Tuesday, May 2, 2023

How to deliver a message


There are a lotta stories and all kinds of ways to tell them. Likewise, there are lots of messages and many different ways to deliver them. The question that every author and director and transmitter and dogmatic is confronted with is: How? How do I tell my story in a way that will bring meaning to it? How do I convey my message in a way that will carry it into the hearts of its readers/listeners/viewers? This, I think, is a quandary no different with How to Blow Up a Pipeline. Inherent to its title and its basic premise, there's no doubt that that this is a message film. This isn't in the same vein as a romantic comedy or a sci-fi epic. This is a bit more down-to-earth, as it were, and wrapped up in very realistic themes that are tied around an actual situation that all of us are currently confronting. The book that it's based on is not an instruction manual as the title implies but rather a spirited defense of the idea of property destruction as a valid response to the destruction of the planet. That, too, is a debatable approach to both delivering one's message and telling the story of those who feel frustrated and powerless in front of the unstoppable tides of profit and modern demands of both industry and the energy production to drive it.


The story that writers Daniel Goldhaber (also the director) and Ariela Barer (who stars in it as Xochitl) extract from the book is a thin one. They're not trying to create elaborate drama. The backstories of all of the characters in the eco-defense/terrorist (feel free to pick your label) group are pretty standard; avenging a lost mother, defending the family land, the outrage of indigenous peoples, and the fury of a terminal disease most likely linked to the pollution that modern industry creates, especially among those not wealthy enough to escape direct exposure. None of these stories are new or particularly interesting, but all of them are either familiar or understandable to anyone who has bothered to pay attention for the last several decades. In fact, one thing that occurred to me halfway through the film was how much better it might be as a mini-series if one actually wanted to create characters that would sit with people, rather than just serve their purpose on the screen and disappear after a couple hours. But that wasn't really the point. The film wasn't created to leave you with lingering thoughts of Theo (Sasha Lane) and her terminal disease or Michael (Forrest Goodluck) and the drive that has led him to cut off most human contact. It was created to point out what the book's author and the film's creators are arguing is the only answer to the looming disaster before us. In that respect, spreading it out over three TV episodes would have drained it of both impact and the constant tension that the film employs to great effect. That tension is physical (the risk of handling homemade explosives) and emotional (the fear of failure, whether by being caught or blown up or simply not succeeding at the statement that they're trying to make) and mental (constantly questioning whether what they're doing is the right thing or even an effective thing) and it keeps the viewer interested by what is, again, pretty much only the framework of character and story. If it were intended to be a drama in prose, it would be a short story. Stretching that into a two-hour film is an accomplishment in and of itself.

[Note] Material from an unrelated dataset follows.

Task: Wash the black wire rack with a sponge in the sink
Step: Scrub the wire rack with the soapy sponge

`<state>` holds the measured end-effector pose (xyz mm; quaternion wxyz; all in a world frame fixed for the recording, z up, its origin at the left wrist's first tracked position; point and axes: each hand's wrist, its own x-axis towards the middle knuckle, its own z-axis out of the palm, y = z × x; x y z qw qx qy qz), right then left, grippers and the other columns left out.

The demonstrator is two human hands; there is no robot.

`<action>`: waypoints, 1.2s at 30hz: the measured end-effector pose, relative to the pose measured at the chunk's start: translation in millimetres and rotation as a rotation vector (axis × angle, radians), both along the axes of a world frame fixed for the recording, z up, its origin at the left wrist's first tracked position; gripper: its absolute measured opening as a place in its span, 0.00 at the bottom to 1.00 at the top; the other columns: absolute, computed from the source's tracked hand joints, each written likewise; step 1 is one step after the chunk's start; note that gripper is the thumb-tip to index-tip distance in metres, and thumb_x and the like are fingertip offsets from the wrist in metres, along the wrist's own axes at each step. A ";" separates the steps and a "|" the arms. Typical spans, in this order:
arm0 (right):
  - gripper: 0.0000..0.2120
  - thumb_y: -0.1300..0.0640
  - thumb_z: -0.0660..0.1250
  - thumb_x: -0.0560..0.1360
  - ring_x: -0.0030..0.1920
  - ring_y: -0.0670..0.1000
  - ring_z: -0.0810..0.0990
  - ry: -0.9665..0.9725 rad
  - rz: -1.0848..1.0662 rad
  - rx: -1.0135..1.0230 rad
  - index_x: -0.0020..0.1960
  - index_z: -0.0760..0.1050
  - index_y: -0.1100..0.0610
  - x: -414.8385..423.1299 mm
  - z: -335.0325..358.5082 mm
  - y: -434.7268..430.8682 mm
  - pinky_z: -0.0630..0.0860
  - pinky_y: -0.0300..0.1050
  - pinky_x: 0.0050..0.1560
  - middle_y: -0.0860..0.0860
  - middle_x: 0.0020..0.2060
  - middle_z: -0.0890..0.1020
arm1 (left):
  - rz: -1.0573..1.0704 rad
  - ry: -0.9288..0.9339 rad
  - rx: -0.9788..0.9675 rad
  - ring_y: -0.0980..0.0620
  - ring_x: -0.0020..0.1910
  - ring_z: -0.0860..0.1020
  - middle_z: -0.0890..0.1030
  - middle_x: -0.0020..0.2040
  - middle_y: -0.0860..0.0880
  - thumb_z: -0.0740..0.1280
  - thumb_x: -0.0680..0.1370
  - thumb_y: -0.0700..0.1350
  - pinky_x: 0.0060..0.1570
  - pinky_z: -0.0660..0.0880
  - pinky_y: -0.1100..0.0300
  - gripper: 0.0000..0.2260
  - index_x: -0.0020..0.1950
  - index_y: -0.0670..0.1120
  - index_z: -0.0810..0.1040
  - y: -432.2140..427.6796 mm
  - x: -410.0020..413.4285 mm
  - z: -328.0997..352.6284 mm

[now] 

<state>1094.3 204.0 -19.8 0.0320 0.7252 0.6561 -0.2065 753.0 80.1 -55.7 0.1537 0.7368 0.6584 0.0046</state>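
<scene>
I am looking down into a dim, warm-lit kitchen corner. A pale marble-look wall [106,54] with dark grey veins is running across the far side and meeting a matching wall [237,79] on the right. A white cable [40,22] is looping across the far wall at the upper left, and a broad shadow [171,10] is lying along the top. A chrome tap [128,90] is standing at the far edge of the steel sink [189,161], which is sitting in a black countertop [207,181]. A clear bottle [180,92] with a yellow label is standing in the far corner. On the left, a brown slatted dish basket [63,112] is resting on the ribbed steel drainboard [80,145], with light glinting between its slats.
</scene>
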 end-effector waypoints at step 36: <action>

But, despite it being entertaining, the one thing that kept nagging at the back of my brain the whole time was the essential inadequacy of blowing up one pipeline from one producer of the toxic sludge that keeps the lights on for many people. There's some justification attempted by Shawn (Marcus Scribner) about affecting oil prices and the response by Alisha (Jayme Lawson) that doing so hurts the poor people who depend on the gasoline to get to their jobs far more than it does the producers of that oil. These are all reasonable, intelligent people who know how the world works to at least some degree. There are a couple like Dwayne (Jake Weary) and Michael who are only interested in lashing out for their own reasons. But there are questions raised, mostly by Alisha, who is the only one committed to what book author Andreas Malm disdained as the environmental movement's commitment to non-violence, which he considers no longer effective or necessary. Most of these characters agree with him and, thus, the essential message of the film becomes that of the book and it's one that's hard to argue with even if, again, the global impact of a single pipeline is not likely to be large enough to generate the response that either Malm or these characters would like. The excellent tension of the film conveys that message better than any soliloquies on the injustice of the situation ever could. This is a problem now that needs to be dealt with now.


But for those concerned, like the whining National Review who referred to it as "sociopathic filmmaking", that this is an actual instructional manual, rest assured that you'll be no closer to constructing an actual IED than you would be trying to learn how to make crystal meth from Breaking Bad. My favorite part of Armond White's opinion in NR was that the film was being used to "enforce partisanship", which means that the GOP knows that they're on the wrong side of an issue and has to accuse someone of implicitly siding with the opposition rather than ever admit that. White and others like him should be the ones who are the first to burn when the situation that Chevron and companies like them have created comes crashing down, if only for turning the survival of the planet and everything inhabiting it into a political football. If by that you assume that I'm on the side of those willing to use violence to push back, you're absolutely right. The film didn't need to deliver its message to me, as I've long since internalized it. When I was running the Green party in Michigan, the most difficult part of the party's central philosophy that I had to continue to convey was non-violence, as some situations simply demand it. That's the story that I'd be telling, too.